Evet, Mübarek döneminde Mısır Anayasası böyle yazılmıştı, yönetimi de askeri diktaydı. Buna rağmen AB’nin bir baskısı olmadığı gibi, ABD de Mısır’ı destekliyor ve yardım ediyordu.
Şimdi ne oldu da AB Parlamentosu Başkanı, AB’nin Mısır’la olan siyasi ve ekonomik ilişkilerinin kesilmesi çağrısında bulunuyor ve şunları söylüyordu: “Avrupa Birliği’nin çoğulcu bir demokrasinin olmadığı Mısır’la ne siyasi ne de ekonomik iş birliği yapması mümkündür. Müslüman Kardeşler Mısır’da insanların dini duygularını siyasi amaçlar doğrultusunda araç olarak kullanıyorlar, böyle bir rejimin anlayacağı tek şey ekonomik baskıdır.”
Obama da ABD’nin “Mısır halkına ve tüm Mısırlıların haklarına saygı gösteren bir demokrasiye geçişe yönelik desteğinin devam edeceğini” hatırlatıyordu. Yani destek, laik ve çoğulcu demokrasiye geçiş şartına bağlanıyordu.
“Mursi’den önce demokrasi yoktu ama anayasaya rağmen İslam’ı kaale almayan bir yönetim bulunuyordu ve daha da önemlisi Filistin’e karşı İsrail’e destek veriliyordu. Şu hâlde Batı’ya göre Mursi’nin iki önemli suçu, kusuru, seküler günahı vardı: 1. İsrail’in değil, Filistin’in yanında yer alıyordu. 2. Anayasa’da yer alan İslam’ı hayata geçirmesi ihtimali ürkütüyordu. Bu ise ‘laik demokrasi’ değil, İslam’ı temel referans alan bir ‘demokrasi’ anlamına geliyordu. Tahrir Meydanı’nı kimlerin, niçin doldurduğunu ve bunları destekleyenlerin niçin desteklediklerini doğru anlamak için yukarıdaki bilgileri hatırda tutmak gerekiyordu.” diyen Hayrettin Karaman, bir doğruyu eksik söylüyor; Mursi’yi kimlerin iktidara taşıdığını, ya bilmiyor veya gizliyordu.

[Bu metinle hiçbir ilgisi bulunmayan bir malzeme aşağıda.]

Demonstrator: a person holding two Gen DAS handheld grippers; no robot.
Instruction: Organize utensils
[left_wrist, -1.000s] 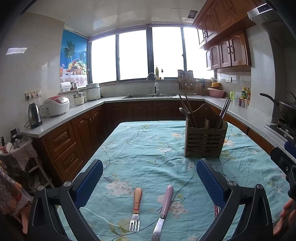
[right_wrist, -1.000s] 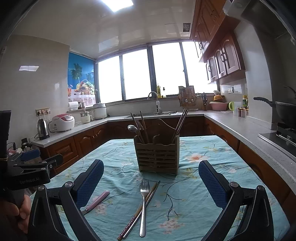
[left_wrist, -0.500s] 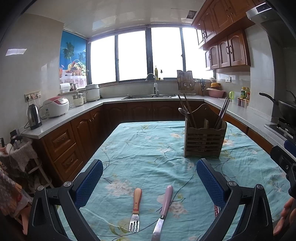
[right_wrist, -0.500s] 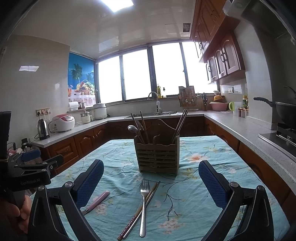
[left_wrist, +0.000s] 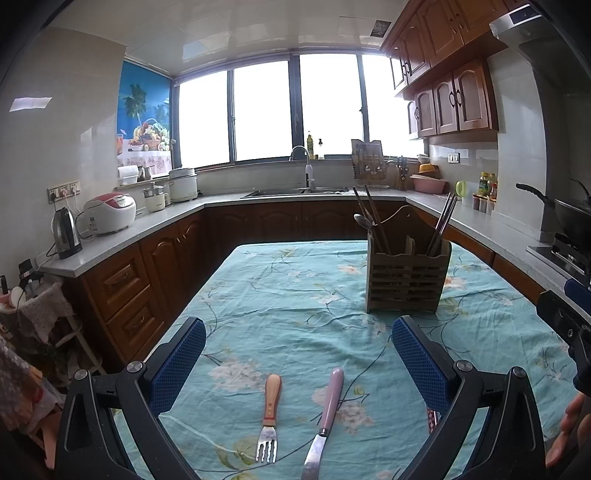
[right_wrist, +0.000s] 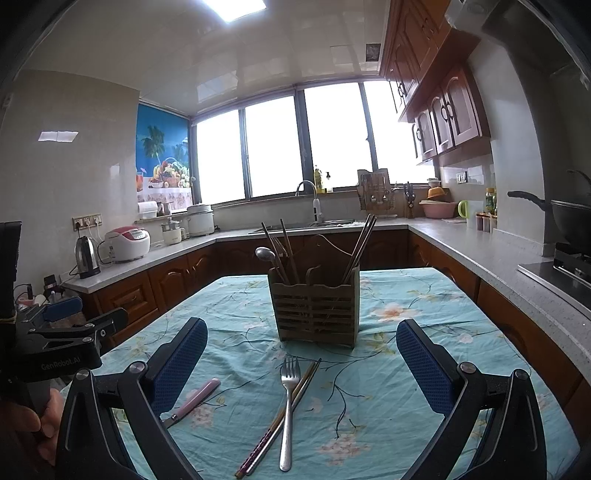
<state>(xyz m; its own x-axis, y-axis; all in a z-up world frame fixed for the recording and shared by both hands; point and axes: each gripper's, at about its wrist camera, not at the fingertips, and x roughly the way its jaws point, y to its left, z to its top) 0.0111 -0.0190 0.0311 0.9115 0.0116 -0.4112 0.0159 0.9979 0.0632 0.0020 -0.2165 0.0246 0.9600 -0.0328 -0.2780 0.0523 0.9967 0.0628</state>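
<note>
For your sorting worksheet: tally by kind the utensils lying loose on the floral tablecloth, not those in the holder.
Forks: 2, wooden-handled fork, all-metal fork
Knives: 1, pink-handled knife
Chopsticks: 1 pair, metal chopsticks
Total: 4

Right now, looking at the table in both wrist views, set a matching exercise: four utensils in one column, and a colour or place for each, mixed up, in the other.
Column 1
1. knife
2. small fork
3. all-metal fork
4. spoon

Column 2
A. standing in the wooden holder
B. orange wooden handle
C. pink handle
D. lying across the chopsticks on the tablecloth

Pairs: 1-C, 2-B, 3-D, 4-A
</note>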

Mursi’ye ‘Musaddık’ muamelesi mi yapılıyordu!?
Mısır halkının Cumhurbaşkanlığına seçtiği Muhammed Mursi, eski rejimin kalıntıları tarafından itibarsızlaştırılmaya çalışılıyordu. Mısır’da yaşananlar, Ağustos 1953’te İran Başbakanı Muhammed Musaddık’ı deviren sokak darbesi öncesinde yaşanan süreci hafızalara getiriyordu. 1950 başlarında büyük bir halk desteğiyle iktidara gelen Başbakan Musaddık, Şah’ın yetkilerini kısıtlıyor, orduyu kontrol altına alıyor ve İran petrollerini millileştiriyordu. İngiltere ve ABD diğer ülkelere kötü örnek olduğu gerekçesiyle, Musaddık’ı bir sokak darbesiyle deviriyordu.
60 yıllık askeri rejimin son diktatörü General Hüsnü Mübarek’in devrilmesinden sonra yapılan serbest seçimlerde, Muhammed Mursi Mısır Cumhurbaşkanı seçilmişti. Mursi henüz altı ayını bile doldurmadı ama Tahrir Meydanı bu kez kendisine karşı gerçekleştirilen protesto gösterilerine sahne oluyordu. Cumhurbaşkanı Mursi geçiş sürecini kontrol altında tutmak için birtakım yetkileri geçici olarak uhdesine alıyor, gürültü de bundan sonra kopuyordu. Mursi haksız bir şekilde “Firavun” ve “diktatör” olmakla itham ediliyordu.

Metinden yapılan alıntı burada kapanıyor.